Solitary

Blake's 7Vila awakens, locked in a cabin on the Liberator and struggling to remember how he came to be there. He is eventually contacted telepathically by a man named Nyrron – a man who Vila and Cally teleported into the middle of a Federation weapons factory to find. Nyrron, an Auron, tries to talk Vila through his recent memories of that mission, including finding Nyrron to be the only living person in a sea of burned corpses after an accident at the factory. Though Cally feels Nyrron is a promising candidate to join the cause of freedom, Avon and Jenna are less sure; Blake gives Nyrron a chance to prove his loyalty to the rebellion. Nyrron and Vila are sent to another Federation facility to find the communications component that had already been destroyed on the factory planet, but this world has another problem: a non-corporeal life form has taken hold here, capable of inhabiting any mind and copying its memories, essentially assuming its identity. The reason Vila has been locked up after this mission is simple: he isn’t really Vila. But is Nyrron, free to mingle with the Liberator crew, really Nyrron?

written by Nigel Fairs
directed by Lisa Bowerman
music by Alistair Lock

Cast: Michael Keating (Vila), Anthony Howell (Nyrron)

Notes: This is the second of the three stories comprising the first Liberator Chronicles box set produced by Big Finish Productions. All three stories take place between the first season episodes Project Avalon and Breakdown. Nyrron returns in Wolf, a story in the second Liberator Chronicles box set.

LogBook entry and TheatEar review by Earl Green

Review: It’s been all the rage in recent years to touch every possible setting and character with zombie stories. Comics publisher IDW managed to stretch a single zombie-related story strand across many of its major franchises, including Transformers and classic Star Trek, and zombies have managed to push their way into other stories and series as well, swarming like… well, like persistent zombies, naturally. Solitary brings the zombie vibe to Blake’s 7, though fortunately we don’t really get to that part of the story until about two-thirds of the way in.

Much of Solitary is a two-hander between Michael Keating (now reprising his role as “our” Vila, having already played the part of the “reimagined” B7 universe’s Vila in a one-off B7 Enterprises audio, When Vila Met Gan) and Anthony Howell. As the only performer in the first Liberator Chronicles audio box set who isn’t a member of the original Blake’s 7 cast, Howell has a lot to live up to. Fortunately, he fits in seamlessly and he’s up to the task of interacting with Keating for their scenes (and he can even fill in as the voice of Zen). Keating himself hands in a virtuoso performance in a rare, Vila-centric tale (of which the original TV series delivered very few).

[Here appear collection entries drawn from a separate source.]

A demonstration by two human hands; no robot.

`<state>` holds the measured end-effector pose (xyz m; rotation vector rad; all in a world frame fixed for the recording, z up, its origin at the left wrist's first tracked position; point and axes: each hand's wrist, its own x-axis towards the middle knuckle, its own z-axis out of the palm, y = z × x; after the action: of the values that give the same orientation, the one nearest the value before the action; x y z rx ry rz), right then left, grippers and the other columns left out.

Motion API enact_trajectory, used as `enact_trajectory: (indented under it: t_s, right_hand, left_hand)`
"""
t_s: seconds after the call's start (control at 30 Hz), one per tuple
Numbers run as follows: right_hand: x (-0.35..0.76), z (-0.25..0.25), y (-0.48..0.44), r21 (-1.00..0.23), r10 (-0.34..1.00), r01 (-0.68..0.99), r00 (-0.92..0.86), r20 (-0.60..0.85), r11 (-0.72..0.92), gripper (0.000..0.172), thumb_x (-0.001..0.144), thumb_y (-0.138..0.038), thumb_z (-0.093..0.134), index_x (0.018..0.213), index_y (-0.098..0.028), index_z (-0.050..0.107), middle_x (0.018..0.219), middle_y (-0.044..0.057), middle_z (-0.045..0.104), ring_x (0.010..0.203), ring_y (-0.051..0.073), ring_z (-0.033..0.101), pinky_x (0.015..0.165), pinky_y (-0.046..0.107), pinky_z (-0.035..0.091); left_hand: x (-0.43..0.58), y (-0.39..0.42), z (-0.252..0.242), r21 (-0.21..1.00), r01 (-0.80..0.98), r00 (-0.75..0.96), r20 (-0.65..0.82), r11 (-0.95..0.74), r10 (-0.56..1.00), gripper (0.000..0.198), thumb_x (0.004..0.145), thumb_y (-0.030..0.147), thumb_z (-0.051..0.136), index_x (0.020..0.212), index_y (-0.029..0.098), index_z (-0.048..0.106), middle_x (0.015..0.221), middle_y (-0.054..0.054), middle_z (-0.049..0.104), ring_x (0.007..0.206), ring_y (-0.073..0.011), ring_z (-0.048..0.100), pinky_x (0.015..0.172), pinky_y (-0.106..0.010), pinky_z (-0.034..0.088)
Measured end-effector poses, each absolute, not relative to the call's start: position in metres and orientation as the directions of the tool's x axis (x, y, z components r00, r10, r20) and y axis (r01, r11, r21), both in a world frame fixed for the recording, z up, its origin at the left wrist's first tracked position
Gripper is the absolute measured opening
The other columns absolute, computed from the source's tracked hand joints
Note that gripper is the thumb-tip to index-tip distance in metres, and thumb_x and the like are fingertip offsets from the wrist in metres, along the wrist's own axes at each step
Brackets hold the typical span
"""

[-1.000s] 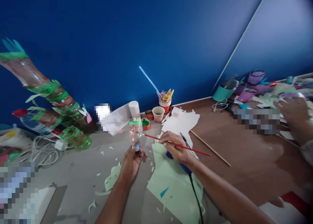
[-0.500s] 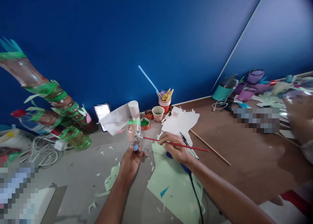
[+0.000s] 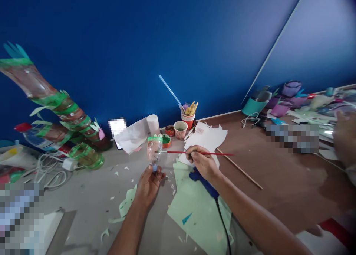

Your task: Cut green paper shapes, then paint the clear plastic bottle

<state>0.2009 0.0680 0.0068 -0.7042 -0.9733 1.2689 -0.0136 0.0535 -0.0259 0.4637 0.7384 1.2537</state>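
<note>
My left hand [image 3: 149, 186] is closed around the blue capped neck of a small clear plastic bottle piece [image 3: 154, 151], held cap down. Its upper rim is green and brownish-pink paint covers part of its side. In my right hand [image 3: 204, 161] is a thin red paintbrush [image 3: 178, 152], lying nearly level, its tip at the bottle's right side. Behind the bottle sits a small orange-rimmed pot of green paint [image 3: 166, 140]. Under my right hand a blue glue gun [image 3: 204, 182] with a black cord rests on pale green paper [image 3: 194, 214].
A painted bottle tower [image 3: 66, 106] leans at left, near white cables [image 3: 52, 173]. Paper cups [image 3: 180, 130], one with yellow wooden tools, stand by the wall. A wooden stick [image 3: 241, 169] lies at right. Another person's hand [image 3: 345, 140] is at the far right edge.
My right hand has risen slightly, and the paintbrush has gone from slanted to nearly level, its tip higher on the bottle. The bottle has shifted a little right.
</note>
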Motion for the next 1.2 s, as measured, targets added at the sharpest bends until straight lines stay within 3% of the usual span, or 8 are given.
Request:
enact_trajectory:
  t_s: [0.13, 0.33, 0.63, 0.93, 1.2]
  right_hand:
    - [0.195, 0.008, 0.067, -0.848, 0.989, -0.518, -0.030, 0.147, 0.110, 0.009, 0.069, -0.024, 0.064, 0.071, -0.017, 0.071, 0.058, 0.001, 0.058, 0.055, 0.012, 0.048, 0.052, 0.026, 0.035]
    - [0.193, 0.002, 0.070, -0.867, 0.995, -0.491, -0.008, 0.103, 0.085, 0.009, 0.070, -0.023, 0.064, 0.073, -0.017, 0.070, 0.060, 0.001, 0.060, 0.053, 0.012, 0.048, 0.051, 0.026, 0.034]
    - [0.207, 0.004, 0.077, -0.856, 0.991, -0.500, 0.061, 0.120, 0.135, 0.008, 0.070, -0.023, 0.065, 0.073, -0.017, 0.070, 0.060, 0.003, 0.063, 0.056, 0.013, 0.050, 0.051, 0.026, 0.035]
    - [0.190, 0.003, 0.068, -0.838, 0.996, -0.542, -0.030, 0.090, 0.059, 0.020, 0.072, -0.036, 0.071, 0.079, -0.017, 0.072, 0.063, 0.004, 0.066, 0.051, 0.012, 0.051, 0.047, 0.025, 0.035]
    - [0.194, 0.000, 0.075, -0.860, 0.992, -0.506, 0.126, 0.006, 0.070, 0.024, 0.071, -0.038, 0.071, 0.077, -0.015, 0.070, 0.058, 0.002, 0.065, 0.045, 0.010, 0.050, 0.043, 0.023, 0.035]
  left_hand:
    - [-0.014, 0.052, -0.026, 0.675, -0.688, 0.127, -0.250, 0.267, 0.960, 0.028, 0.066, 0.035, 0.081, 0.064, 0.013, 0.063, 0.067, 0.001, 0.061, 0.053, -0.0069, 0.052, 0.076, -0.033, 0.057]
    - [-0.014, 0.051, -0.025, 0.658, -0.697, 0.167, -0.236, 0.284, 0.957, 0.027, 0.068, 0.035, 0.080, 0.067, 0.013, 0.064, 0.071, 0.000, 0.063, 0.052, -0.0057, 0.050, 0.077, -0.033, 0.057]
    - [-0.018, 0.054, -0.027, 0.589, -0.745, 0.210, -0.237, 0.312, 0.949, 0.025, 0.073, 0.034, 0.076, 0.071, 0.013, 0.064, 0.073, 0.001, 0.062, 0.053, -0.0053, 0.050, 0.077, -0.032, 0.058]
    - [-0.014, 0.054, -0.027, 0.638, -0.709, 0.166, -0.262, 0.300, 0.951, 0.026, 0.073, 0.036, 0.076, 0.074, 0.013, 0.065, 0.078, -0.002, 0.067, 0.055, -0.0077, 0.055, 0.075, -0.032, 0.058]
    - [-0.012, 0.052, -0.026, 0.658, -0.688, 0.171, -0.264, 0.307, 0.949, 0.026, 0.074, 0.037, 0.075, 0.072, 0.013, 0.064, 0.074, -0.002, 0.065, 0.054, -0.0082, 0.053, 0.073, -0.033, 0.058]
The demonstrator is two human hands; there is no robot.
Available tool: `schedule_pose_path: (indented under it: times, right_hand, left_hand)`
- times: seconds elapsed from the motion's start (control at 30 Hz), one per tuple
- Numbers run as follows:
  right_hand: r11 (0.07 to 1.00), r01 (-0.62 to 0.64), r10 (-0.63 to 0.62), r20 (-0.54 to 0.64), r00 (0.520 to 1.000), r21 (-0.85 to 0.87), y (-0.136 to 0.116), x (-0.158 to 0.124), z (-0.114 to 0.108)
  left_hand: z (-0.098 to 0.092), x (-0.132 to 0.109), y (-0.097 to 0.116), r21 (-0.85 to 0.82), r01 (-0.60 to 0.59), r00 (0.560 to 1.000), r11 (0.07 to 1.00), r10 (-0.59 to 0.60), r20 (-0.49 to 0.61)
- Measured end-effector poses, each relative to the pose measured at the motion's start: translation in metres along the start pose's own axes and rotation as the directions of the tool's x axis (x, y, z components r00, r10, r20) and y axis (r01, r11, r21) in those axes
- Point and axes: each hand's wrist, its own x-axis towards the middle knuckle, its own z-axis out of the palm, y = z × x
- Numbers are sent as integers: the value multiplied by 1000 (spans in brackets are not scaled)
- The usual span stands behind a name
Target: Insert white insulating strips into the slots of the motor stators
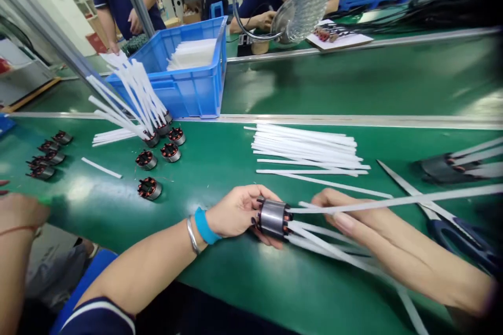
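Observation:
My left hand [236, 212], with a blue band and a silver bangle at the wrist, is closed around a motor stator [272, 217] with a grey metal ring and copper windings. Several white strips stick out of its right side. Just right of the stator, my right hand [341, 214] pinches one long white strip [416, 199] whose near end meets the stator's edge. Behind my hands lies a pile of white strips [306, 146] on the green bench. Scissors [440, 209] rest open beyond my right forearm.
Another stator with strips [440, 167] lies at the right. Several bare stators [149, 188] stand left of centre, near strip-filled ones. A blue bin [184, 89] holds white sheets. A fan [302, 5] stands across the bench. A neighbour's arm [19, 225] reaches in at left; other people are behind.

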Motion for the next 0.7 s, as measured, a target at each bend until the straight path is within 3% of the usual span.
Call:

Alistair Lock’s music and sound design is top-notch, though some of his sound effects are slightly “off” from the originals. Lock had already done his best to approximate the original sound effects for the B7E plays, but one wonders why the original BBC Radiophonic Workshop effects couldn’t have been used for audio plays attempting to recreate the original TV series; approximations were fine for Blake’s 7 tales one universe removed from the ’70s series, but why not use the real deals here? (The effects do still exist – I’ve got a CD of Radiophonic Workshop effects from Blake’s 7, Hitchhiker’s Guide To The Galaxy and the radio series Earth Search; surely, unless the fees to license those effects were exorbitant, Big Finish has access to the same material.)

Solitary is slightly predictable – the alien threat is nothing that you haven’t already run into in the Star Trek or Doctor Who universes – but the performances raise it above that and make for a memorable listen.